Troubleshooting
This page shows you how to resolve issues with Firestore.
Latency
The table below describes possible causes of increased latency:
Latency cause | Types of operations affected | Resolution |
---|---|---|
Sustained traffic exceeding the 500-50-5 rule. | read, write |
For rapid traffic increases, Firestore attempts to automatically scale to meet the increased demand. When Firestore scales, latency begins to decrease. Hot-spots (high read, write, and delete rates to a narrow document range) limit the ability of Firestore to scale. Review designing for scale and identify hot-spots in your application. |
Contention, either from updating a single document too frequently or from transactions. | read, write |
Reduce the write rate to individual documents. Review data contention in transactions and how you use transactions. |
Slow merge-join queries. | read |
For example, queries with multiple equality filters (== )
but not backed by composite indexes can result in slow merge-join queries.
To improve performance, add composite indexes for these queries,
see Reason #3 in
Why is my Firestore query slow?
|
Large reads that return many documents. | read | Use pagination to split large reads. |
Too many recent deletes. | read This greatly affects operations that list collections in a database. |
If latency is caused by too many recent deletes, the issue should automatically resolve after some time. If the issue does not resolve, contact support. |
Adding and removing listeners too quickly. | realtime listener queries | See the best practices for realtime updates. |
Listening to large documents or to a query with many results. | realtime listener queries | See the best practices for realtime updates |
Index fanout, especially for array fields and map fields. | write | Review your usage of array fields and map fields.

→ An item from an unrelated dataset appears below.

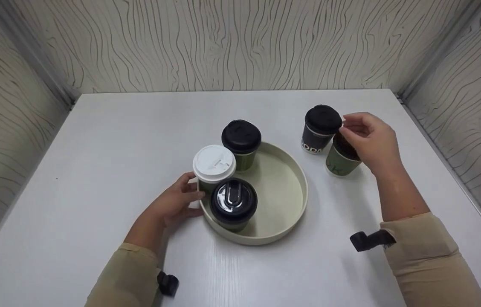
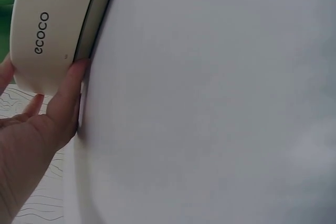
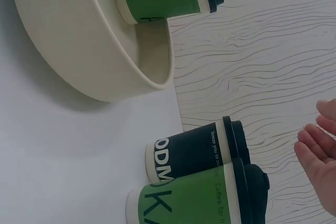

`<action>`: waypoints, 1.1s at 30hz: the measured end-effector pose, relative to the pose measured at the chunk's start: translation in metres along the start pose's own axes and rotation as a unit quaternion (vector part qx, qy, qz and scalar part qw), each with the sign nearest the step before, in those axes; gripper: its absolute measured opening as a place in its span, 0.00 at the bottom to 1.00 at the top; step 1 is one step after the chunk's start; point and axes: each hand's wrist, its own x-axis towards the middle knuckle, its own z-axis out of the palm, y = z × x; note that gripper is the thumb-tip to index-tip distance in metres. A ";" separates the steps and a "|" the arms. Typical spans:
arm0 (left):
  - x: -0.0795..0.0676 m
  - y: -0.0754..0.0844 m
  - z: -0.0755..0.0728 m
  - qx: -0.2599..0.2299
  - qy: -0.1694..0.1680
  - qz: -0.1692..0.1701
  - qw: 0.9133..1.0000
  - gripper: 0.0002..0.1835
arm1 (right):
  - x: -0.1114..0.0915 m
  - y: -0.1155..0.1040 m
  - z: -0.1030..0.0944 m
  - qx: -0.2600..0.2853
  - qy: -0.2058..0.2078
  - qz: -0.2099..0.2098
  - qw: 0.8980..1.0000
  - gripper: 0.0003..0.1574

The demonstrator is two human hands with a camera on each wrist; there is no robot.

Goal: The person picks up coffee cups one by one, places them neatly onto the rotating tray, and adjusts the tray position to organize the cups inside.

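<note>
My left hand (image 1: 175, 199) grips the left side of a round cream tray (image 1: 281, 192); the left wrist view shows thumb and fingers around the tray wall (image 2: 50, 35). Inside the tray stand a white-lidded cup (image 1: 214, 164), a cup with a glossy dark lid (image 1: 233, 202) and a black-lidded green cup (image 1: 242, 138). Over to the right, my right hand (image 1: 375, 140) hovers above a green paper cup (image 1: 339, 164), hiding part of its dark lid. Its fingers are loosely bent and hold nothing; the right wrist view shows a gap to the lids. Beside that cup is a dark-sleeved cup (image 1: 319, 128).
Everything stands on a white table (image 1: 108, 140). Panels with a wood-grain line pattern (image 1: 232, 47) enclose its back and sides. The two cups outside the tray stand close together, to the right of its rim.
</note>
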 end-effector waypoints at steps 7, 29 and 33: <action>-0.002 0.001 0.001 -0.004 -0.006 0.001 1.000 0.33 | 0.004 0.018 -0.013 0.010 0.020 0.006 1.000 0.30; -0.002 0.000 0.002 0.000 0.010 -0.005 1.000 0.33 | 0.003 0.068 -0.016 0.076 -0.035 0.107 0.991 0.55; -0.002 0.001 0.003 0.002 0.014 -0.007 1.000 0.33 | 0.002 0.073 -0.013 0.091 -0.054 0.114 0.988 0.56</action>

For map fields, you can disable subfields from indexing. |
Large writes and batched writes. | write |
Try reducing the number of writes in each batched write. Batched writes are atomic and many writes in a single batch can increase latency and contention. For example, a batch of 10 writes performs better than a batch of 500 writes. For bulk data entry where you do not require atomicity, use a server client library with parallelized individual writes. Batched writes perform better than serialized writes but not better than parallel writes. |
Error Codes
This section lists issues that you might encounter and provides suggestions for how to fix each of them.
DEADLINE_EXCEEDED
The following can increase DEADLINE_EXCEEDED
errors:
- An increase in latency caused an operation take longer than the deadline (60 seconds by default) to complete.

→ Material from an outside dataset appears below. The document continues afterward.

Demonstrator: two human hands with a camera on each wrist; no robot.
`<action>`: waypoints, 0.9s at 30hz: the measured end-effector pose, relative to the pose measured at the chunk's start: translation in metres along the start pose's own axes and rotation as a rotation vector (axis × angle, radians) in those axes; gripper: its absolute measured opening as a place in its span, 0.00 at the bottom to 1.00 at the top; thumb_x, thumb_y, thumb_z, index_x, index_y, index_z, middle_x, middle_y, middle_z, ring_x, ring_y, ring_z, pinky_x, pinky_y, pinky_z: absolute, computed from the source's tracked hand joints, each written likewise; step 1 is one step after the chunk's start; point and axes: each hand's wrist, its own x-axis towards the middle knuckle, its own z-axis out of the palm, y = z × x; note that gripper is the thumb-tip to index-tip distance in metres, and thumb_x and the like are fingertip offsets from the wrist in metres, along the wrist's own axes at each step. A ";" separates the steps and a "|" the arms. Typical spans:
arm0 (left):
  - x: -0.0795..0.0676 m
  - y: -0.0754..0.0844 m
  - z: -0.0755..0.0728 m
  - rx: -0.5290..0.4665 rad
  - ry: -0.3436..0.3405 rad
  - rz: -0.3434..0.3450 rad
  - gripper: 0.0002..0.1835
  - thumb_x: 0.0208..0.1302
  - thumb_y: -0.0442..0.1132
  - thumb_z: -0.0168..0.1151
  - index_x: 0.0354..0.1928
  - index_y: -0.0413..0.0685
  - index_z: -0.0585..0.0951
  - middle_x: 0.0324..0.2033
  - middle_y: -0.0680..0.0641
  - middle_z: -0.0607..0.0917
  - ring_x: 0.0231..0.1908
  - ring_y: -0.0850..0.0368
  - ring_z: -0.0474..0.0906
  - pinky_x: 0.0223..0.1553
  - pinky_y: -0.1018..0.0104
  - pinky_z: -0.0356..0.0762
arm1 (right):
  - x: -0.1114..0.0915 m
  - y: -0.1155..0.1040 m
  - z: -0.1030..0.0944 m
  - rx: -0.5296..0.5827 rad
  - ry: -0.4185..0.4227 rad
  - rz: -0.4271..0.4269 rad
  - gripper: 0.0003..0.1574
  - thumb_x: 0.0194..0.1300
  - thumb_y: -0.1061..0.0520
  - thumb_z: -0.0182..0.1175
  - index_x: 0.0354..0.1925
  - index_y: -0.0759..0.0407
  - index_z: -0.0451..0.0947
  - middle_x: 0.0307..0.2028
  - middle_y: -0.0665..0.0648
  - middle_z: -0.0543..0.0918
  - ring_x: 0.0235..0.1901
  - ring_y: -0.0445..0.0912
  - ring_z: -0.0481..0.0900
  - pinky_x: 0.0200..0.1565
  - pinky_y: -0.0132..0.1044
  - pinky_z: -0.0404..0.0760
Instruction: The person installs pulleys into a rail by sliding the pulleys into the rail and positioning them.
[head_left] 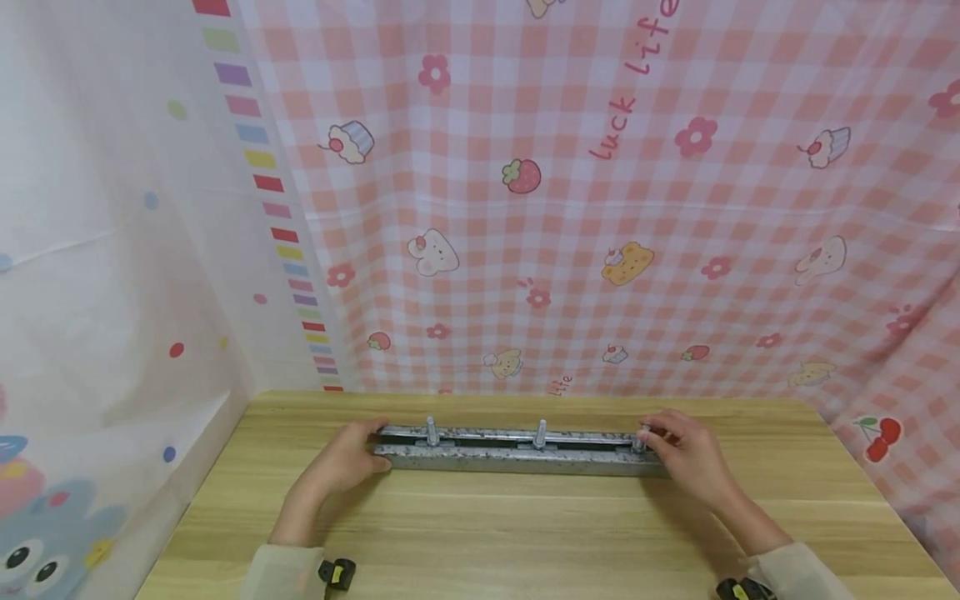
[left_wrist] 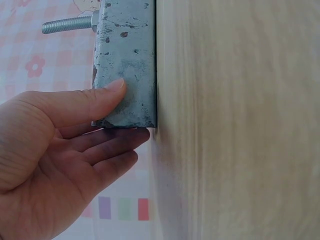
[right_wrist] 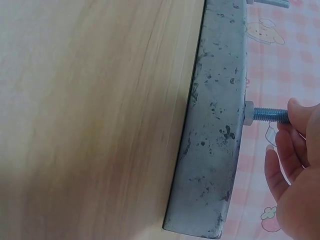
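Observation:
A grey metal strut channel with a scuffed, spotted surface lies lengthwise across the wooden table. From its open slot rise three threaded bolts: a left bolt, a middle bolt and a right bolt with a hex nut at its base. My left hand grips the channel's left end, its thumb on the near side wall and its other fingers around the end. With thumb and fingertips, my right hand pinches the free tip of the right bolt, covering part of the channel's right end.
The wooden table ends at the back against a pink checked cloth. A white dotted curtain hangs along the left. Each wrist wears a black strap device, the left device and the right device.

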 end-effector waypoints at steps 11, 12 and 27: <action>0.001 -0.003 0.000 0.002 0.004 0.001 0.33 0.57 0.24 0.73 0.66 0.28 0.76 0.57 0.34 0.84 0.60 0.39 0.80 0.64 0.40 0.76 | -0.001 -0.002 0.002 0.015 -0.009 0.031 0.12 0.62 0.69 0.72 0.45 0.64 0.88 0.38 0.53 0.88 0.31 0.36 0.79 0.32 0.29 0.82; 0.001 -0.003 0.000 0.000 0.004 0.002 0.33 0.57 0.24 0.73 0.66 0.28 0.77 0.57 0.34 0.84 0.59 0.39 0.80 0.64 0.40 0.76 | -0.001 -0.002 0.002 0.016 -0.014 0.038 0.12 0.63 0.69 0.72 0.46 0.64 0.88 0.37 0.52 0.88 0.31 0.36 0.79 0.32 0.29 0.82; -0.009 0.008 -0.004 0.019 -0.012 -0.007 0.38 0.50 0.13 0.62 0.69 0.22 0.71 0.65 0.25 0.76 0.67 0.29 0.70 0.68 0.37 0.70 | -0.005 0.000 -0.023 0.006 -0.046 0.202 0.13 0.76 0.60 0.62 0.52 0.66 0.87 0.45 0.62 0.89 0.35 0.38 0.80 0.33 0.34 0.82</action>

DEADLINE_EXCEEDED A deadline was exceeded on the server.
To resolve this issue, see the guide to troubleshooting latency.
ABORTED
The following situations can increase ABORTED
errors:
- A document receiving too many updates per second.
- Contention from overlapping transactions.
- Traffic increases that exceed the 500-50-5 rule or encounter hot-spots.
ABORTED Too much contention on these datastore entities. Please try again.
Or
ABORTED Aborted due to cross-transaction contention. This occurs when multiple transactions attempt to access the same data, requiring Firestore to abort at least one in order to enforce serializability.
To resolve this issue:
- For rapid traffic increases, Firestore attempts to automatically scale to meet the increased demand. When Firestore scales, latency begins to decrease.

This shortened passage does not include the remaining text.